Why are animals important?
Animals are Key outlines five key areas in which sustainable development and human wellbeing are intertwined with animal welfare and wildlife conservation:
- Healthy ecosystems and robust wildlife protections support secure livelihoods
Have you ever wanted to go on a safari in Africa? See the unique and legendary species of the Galapagos? Ecotourism fuels many economies around the world; a single elephant can bring in USD $1.6 million for local communities in its lifetime!
- Pastoralism supports sustainable development
Also known as “walking bank accounts,” domesticated animals support dryland pastoralists by providing income, products and services. Pastoralist countries host 44% of the world’s agricultural production—and that production relies on animals.
- Animal welfare and conservation support human health
Humane treatment of animals—demonstrated through behaviors like restricting wildlife trade, avoiding direct physical contact between people and wild animals, and promoting farm animal welfare—is crucial to human health. Many emerging diseases are linked to wildlife trade and perpetuation of cramped livestock conditions.

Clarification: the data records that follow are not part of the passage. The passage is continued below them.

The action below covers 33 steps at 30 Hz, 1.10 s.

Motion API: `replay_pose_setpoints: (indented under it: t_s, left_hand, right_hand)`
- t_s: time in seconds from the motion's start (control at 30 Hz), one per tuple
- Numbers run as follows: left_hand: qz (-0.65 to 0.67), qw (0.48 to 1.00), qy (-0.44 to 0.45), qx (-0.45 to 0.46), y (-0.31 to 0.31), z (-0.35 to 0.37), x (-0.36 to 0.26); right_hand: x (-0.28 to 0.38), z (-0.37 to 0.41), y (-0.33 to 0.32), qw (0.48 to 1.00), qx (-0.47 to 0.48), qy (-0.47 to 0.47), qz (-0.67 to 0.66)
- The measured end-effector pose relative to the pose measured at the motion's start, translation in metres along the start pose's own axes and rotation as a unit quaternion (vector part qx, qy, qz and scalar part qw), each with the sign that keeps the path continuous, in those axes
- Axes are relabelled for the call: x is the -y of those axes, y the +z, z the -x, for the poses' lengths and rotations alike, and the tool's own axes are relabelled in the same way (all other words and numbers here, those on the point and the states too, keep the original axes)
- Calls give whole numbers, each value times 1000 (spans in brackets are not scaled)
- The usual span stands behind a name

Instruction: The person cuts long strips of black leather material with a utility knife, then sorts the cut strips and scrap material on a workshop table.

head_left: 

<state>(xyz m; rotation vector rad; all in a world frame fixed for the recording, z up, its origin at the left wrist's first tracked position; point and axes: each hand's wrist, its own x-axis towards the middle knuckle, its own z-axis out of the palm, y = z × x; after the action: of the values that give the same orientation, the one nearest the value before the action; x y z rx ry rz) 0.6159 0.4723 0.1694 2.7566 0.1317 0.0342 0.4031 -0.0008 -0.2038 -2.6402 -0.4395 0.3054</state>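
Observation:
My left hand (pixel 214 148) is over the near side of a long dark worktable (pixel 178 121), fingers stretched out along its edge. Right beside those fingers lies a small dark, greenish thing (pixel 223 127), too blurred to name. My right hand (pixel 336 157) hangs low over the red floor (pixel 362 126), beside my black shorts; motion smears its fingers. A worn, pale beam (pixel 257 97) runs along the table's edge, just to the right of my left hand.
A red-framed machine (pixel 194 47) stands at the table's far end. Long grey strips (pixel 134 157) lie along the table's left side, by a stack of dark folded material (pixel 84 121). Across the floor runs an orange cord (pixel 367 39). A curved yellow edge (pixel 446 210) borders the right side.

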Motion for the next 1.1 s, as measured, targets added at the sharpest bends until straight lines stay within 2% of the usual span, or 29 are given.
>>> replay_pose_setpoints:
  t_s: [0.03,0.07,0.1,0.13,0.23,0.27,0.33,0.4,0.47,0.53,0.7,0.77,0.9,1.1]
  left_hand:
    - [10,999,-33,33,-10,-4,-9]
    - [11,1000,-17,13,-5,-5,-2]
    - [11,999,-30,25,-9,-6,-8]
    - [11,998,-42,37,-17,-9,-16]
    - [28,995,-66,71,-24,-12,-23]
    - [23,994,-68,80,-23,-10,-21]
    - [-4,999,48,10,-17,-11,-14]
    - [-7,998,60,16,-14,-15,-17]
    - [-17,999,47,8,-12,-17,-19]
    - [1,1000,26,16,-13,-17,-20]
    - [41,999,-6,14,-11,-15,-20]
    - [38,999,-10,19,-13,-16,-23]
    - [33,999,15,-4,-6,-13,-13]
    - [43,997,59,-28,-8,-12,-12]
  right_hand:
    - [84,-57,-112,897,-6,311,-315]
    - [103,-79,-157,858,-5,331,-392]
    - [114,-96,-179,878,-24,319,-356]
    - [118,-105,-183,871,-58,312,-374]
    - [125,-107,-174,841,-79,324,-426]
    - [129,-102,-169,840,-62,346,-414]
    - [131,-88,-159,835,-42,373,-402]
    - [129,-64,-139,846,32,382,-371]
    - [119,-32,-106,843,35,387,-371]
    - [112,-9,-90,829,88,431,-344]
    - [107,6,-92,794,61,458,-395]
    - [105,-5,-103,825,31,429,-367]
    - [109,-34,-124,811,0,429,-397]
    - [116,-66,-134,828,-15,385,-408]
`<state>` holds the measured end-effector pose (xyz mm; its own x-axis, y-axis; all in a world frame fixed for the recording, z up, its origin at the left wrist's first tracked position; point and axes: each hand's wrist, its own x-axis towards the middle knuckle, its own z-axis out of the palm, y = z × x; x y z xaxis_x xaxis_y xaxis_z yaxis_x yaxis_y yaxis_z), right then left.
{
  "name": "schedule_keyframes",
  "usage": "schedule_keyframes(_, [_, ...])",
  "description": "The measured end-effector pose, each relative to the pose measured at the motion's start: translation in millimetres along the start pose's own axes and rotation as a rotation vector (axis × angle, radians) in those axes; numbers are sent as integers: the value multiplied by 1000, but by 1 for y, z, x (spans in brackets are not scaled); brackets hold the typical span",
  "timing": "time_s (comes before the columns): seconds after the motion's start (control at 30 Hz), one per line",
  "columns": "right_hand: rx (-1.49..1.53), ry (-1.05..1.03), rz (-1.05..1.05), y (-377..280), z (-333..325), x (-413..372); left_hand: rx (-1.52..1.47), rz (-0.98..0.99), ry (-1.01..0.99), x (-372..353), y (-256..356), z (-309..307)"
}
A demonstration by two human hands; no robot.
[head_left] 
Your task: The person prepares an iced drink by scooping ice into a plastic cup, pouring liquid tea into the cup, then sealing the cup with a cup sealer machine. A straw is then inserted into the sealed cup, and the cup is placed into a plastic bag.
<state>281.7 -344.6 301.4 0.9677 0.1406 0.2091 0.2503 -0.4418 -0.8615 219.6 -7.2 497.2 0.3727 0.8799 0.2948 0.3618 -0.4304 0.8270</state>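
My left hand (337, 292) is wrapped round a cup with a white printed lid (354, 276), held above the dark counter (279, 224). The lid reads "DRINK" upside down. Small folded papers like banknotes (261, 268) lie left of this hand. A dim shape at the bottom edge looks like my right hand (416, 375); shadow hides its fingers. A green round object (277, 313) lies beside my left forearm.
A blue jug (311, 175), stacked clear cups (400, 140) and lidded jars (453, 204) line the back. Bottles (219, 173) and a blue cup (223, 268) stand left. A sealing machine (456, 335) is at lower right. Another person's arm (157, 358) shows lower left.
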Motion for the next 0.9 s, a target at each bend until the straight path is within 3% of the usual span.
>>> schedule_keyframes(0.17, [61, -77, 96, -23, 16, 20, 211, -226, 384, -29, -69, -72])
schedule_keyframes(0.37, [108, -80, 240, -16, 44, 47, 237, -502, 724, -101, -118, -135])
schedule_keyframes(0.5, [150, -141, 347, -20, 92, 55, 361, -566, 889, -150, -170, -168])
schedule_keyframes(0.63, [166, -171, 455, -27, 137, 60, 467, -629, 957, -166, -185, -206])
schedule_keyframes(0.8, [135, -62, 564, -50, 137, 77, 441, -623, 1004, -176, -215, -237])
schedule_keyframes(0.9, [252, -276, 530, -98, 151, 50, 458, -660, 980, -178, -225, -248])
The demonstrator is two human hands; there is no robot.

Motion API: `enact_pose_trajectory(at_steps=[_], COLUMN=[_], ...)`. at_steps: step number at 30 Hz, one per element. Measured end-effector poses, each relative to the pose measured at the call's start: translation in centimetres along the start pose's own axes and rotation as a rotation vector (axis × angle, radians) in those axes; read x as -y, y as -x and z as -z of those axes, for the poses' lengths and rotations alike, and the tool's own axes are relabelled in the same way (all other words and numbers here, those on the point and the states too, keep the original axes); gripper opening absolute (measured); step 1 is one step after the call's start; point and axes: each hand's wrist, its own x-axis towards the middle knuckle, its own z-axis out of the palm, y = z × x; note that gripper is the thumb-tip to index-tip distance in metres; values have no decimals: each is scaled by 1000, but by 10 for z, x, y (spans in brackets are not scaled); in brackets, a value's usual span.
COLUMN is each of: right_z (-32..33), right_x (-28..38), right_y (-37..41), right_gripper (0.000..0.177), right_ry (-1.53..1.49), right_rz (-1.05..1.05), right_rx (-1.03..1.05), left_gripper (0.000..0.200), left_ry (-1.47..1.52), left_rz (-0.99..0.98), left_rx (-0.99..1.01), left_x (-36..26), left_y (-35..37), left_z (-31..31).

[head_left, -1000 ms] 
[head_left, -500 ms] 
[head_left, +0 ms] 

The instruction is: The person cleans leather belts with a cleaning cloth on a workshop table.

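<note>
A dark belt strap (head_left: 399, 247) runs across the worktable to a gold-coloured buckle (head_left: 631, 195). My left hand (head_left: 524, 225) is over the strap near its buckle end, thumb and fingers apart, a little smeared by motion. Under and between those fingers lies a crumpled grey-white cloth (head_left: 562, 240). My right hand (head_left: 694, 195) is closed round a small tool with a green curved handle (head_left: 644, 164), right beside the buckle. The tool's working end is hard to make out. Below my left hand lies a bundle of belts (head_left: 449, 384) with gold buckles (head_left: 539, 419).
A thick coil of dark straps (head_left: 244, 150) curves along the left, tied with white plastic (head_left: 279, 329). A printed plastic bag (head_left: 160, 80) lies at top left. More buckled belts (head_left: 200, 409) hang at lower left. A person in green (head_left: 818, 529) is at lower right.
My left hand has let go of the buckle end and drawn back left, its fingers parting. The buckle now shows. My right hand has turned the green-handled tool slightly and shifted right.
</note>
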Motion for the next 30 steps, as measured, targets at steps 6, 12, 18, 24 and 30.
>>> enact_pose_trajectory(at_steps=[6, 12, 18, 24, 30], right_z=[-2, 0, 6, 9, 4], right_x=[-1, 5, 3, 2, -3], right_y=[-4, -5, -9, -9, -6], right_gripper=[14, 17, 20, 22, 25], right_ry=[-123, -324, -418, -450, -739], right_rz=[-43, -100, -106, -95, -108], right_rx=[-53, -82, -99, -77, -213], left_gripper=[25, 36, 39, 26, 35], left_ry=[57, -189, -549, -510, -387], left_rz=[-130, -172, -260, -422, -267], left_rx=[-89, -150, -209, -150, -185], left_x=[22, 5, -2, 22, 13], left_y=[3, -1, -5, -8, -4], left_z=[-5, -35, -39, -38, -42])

- Food security and livelihoods are linked to good animal welfare and conservation practices
Animal agriculture is the main source of income for 1.3 billion people around the world. Animal labor is critical and policies that protect working animals have lasting, positive impacts on human wellbeing and food security. Food security, in turn, reduces risks like land degradation and unsustainable practices that can permanently damage habitats.
- Clean water, sustainable infrastructure, and climate resilience demand animal-conscious development
With the growing human population comes encroachment into wild habitats. By protecting wetlands, natural vegetation buffers, native plant stands, and wildlife crossings, we can help to offset the adverse impacts of development and conserve biodiversity. Maintaining natural habitats and wildlife populations, in turn, helps to mitigate the impacts of anthropogenic climate change; in the Southwest U.S., for instance, prairie dogs provide underground water flow and soil productivity through their burrowing—an invaluable service in an era of drought and irrigation challenges.
The exclusion of animals from national and international policies affects people.
We are releasing Animals are Key at an unprecedented time in human history—and a time of reckoning with respect to animal exploitation. The spread of COVID-19—a zoonotic disease believed to have been transmitted from an animal to a human due to wildlife trade—is devastating communities around the world. Other zoonotic epidemics, including SARS, Ebola and HIV, have also been traced to human-wildlife contact. We must work to ensure that wildlife and humans are protected from each other in order to prevent another pandemic like this one.
What can we do about it?
Specifically, our findings suggest that lawmakers and resource managers should:
- Adopt holistic assessment practices that value animals in ecosystems and communities;
- Integrate animal welfare into development policies and practices;
- Co-create community and wildlife projects with the community;
- Protect and establish habitats and corridors;
- Improve agriculture policies; and
- Share best practices globally.
Animals are integral to sustainable development and, by exploiting them, we jeopardize our own wellbeing. And the way our society treats animals says so much about our humanity, compassion, and happiness. It has never been more evident than ensuring the humane treatment of animals is critical to protecting our own wellbeing—and public policy should evolve accordingly.